What you need to do :: Going down the listing below, print exactly each line from the one with "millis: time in" up to and including the one with "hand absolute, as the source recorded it", and skip the rest.

Recorded information ::
****************************************
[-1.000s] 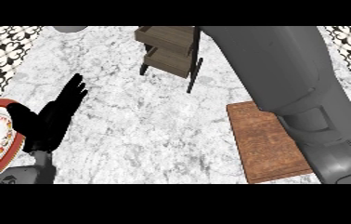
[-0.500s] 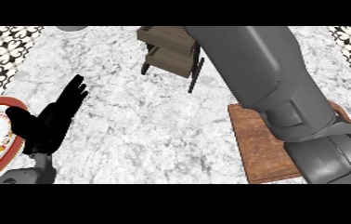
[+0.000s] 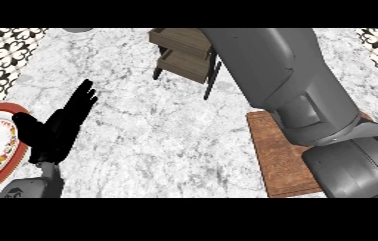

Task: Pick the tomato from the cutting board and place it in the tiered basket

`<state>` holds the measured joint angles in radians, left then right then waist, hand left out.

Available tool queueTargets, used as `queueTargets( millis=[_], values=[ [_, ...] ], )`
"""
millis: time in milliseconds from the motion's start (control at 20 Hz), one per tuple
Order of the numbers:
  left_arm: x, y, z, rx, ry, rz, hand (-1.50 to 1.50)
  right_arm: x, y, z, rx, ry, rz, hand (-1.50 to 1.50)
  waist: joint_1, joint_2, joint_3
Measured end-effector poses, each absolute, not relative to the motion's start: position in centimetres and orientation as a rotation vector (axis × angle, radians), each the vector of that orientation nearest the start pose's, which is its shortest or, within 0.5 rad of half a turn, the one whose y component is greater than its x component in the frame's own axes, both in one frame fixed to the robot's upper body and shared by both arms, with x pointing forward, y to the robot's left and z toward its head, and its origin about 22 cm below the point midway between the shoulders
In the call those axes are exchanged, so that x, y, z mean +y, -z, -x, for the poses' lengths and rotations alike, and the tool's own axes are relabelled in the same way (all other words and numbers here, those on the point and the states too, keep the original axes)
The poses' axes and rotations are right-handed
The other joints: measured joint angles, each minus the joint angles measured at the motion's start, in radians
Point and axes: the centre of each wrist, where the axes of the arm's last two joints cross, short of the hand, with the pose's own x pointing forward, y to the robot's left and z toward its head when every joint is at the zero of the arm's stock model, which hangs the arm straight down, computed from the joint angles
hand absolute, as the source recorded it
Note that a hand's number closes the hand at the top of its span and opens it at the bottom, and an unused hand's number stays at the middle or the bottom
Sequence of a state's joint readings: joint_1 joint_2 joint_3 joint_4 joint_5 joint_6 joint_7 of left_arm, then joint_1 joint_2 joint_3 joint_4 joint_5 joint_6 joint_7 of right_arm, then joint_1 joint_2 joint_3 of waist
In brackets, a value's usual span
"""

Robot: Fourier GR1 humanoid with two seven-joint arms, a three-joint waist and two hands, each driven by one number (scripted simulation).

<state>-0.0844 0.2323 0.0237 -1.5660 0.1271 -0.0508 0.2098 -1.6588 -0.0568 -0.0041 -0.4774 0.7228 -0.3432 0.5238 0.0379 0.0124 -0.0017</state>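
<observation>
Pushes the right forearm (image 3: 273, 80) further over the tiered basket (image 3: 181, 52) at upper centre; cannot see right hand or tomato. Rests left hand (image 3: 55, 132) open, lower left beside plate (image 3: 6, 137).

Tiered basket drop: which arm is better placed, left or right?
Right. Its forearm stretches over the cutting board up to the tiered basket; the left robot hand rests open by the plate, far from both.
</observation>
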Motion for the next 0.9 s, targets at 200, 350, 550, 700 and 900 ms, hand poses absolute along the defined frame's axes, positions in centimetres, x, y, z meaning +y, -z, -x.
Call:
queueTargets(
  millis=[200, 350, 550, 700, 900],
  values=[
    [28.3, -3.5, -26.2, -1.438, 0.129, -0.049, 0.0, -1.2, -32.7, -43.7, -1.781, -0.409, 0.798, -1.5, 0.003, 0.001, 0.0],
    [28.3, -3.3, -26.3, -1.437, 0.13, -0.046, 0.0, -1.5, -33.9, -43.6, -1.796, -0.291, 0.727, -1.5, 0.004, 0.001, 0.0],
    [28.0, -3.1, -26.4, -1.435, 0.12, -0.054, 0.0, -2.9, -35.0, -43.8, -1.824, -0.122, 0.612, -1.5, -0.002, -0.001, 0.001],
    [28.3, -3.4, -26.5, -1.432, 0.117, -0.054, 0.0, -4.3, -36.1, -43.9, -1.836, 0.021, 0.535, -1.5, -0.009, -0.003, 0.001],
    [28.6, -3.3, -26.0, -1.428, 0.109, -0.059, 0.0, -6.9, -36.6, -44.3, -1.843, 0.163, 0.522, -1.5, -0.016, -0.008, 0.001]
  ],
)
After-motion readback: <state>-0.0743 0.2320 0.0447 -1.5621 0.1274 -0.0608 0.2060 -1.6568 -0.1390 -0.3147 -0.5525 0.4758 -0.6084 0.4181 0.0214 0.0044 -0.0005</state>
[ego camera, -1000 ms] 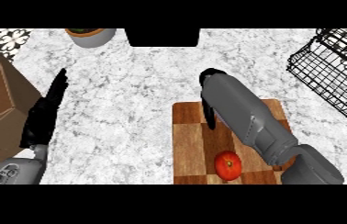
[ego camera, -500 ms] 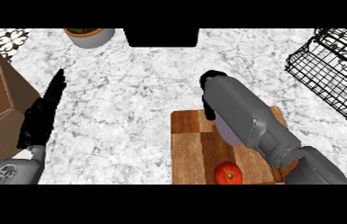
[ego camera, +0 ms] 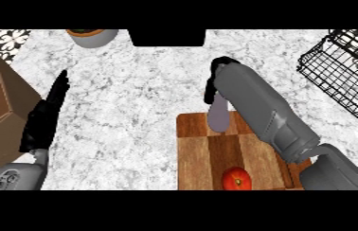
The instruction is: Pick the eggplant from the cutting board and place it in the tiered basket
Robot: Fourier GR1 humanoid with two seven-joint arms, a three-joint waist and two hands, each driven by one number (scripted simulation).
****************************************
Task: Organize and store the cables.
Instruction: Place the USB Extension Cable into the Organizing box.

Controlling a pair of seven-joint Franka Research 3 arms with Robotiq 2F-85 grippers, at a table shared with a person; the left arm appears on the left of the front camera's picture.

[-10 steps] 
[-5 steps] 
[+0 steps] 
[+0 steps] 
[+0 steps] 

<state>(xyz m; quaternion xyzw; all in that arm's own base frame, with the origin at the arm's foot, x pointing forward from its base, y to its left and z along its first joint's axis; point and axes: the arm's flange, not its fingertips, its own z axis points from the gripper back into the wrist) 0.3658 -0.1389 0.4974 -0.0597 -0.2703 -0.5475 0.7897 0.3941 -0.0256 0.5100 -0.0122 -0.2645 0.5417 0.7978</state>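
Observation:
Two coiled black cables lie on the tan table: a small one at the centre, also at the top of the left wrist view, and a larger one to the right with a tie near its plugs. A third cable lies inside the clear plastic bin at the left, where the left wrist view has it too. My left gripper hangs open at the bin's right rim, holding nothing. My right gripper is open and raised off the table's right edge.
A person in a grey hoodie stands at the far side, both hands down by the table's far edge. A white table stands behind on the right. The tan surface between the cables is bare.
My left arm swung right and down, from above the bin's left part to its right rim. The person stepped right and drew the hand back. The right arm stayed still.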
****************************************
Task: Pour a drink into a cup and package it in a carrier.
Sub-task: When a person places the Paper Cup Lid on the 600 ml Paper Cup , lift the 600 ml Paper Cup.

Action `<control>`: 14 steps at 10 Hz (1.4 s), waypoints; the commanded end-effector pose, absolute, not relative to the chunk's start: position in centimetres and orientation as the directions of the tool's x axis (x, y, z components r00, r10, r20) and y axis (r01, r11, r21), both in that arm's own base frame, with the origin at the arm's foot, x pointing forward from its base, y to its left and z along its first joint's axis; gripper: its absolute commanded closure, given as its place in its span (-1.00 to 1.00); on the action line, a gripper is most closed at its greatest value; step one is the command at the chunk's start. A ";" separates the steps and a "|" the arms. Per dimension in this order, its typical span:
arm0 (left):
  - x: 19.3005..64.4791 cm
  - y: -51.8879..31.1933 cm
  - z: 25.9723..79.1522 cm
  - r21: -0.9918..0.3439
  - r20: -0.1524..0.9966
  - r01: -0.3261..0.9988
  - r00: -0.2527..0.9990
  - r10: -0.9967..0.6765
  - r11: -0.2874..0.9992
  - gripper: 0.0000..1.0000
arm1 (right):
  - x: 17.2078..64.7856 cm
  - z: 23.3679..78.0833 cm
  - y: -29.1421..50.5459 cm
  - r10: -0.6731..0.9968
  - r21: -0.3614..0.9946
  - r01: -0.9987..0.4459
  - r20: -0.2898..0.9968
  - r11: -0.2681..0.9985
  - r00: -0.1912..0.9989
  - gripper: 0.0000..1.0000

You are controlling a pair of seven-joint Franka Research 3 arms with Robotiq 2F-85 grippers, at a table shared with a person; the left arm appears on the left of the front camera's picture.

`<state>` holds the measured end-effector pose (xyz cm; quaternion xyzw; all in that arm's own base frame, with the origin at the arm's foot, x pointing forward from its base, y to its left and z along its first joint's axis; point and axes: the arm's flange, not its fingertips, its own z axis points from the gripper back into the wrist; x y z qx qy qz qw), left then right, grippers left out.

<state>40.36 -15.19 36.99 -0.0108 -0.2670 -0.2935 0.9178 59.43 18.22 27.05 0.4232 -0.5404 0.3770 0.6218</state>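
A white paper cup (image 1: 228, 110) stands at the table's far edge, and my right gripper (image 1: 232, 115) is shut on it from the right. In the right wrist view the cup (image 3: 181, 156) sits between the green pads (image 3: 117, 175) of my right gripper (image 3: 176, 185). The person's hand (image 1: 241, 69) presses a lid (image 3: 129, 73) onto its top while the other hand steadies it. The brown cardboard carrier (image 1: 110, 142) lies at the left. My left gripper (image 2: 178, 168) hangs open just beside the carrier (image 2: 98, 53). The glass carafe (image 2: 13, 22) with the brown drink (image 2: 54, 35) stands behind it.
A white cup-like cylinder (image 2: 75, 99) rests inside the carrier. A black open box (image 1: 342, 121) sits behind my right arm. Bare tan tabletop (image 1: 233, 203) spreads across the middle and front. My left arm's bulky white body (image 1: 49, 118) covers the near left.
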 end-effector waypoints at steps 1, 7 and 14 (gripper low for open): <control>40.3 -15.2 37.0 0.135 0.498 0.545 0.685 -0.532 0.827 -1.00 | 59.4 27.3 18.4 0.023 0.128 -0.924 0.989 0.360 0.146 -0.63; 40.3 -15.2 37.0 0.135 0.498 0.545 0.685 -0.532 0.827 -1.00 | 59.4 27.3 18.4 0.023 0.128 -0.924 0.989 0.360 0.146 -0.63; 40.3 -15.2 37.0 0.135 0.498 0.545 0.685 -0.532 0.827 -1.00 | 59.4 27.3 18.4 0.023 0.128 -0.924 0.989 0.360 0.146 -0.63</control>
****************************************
Written reply ::
millis: time in milliseconds from the motion's start (control at 20 Hz), one per tuple
Order of the numbers:
  left_arm: x, y, z, rx, ry, rz, hand (-1.50 to 1.50)
  right_arm: x, y, z, rx, ry, rz, hand (-1.50 to 1.50)
  waist: joint_1, joint_2, joint_3
Measured end-effector poses, each absolute, not relative to the motion's start: position in centimetres and orientation as a rotation vector (axis × angle, radians), each the vector of that orientation nearest the start pose's, which is its shortest or, within 0.5 rad of half a turn, the one whose y component is greater than its x component in the frame's own axes, both in one frame fixed to the robot's upper body and shared by both arms, with x pointing forward, y to the robot's left and z toward its head, and its origin about 22 cm below the point midway between the shoulders
In the call those axes are exchanged, so that x, y, z mean +y, -z, -x, for the poses' lengths and rotations alike, and the tool's own axes are relabelled in the same way (all other words and numbers here, those on the point and the states too, keep the original axes)
The poses' axes and rotations are right-handed
The other joints: measured joint angles, each minus the joint angles measured at the motion's start, in radians
Point and axes: the centre of each wrist, where the axes of the arm's last two joints cross, short of the hand, with the pose's own x pointing forward, y to the robot's left and z toward its head when every joint is at the zero of the arm's stock model, which hangs the arm straight down, computed from the joint angles
hand absolute, as the source recorded it

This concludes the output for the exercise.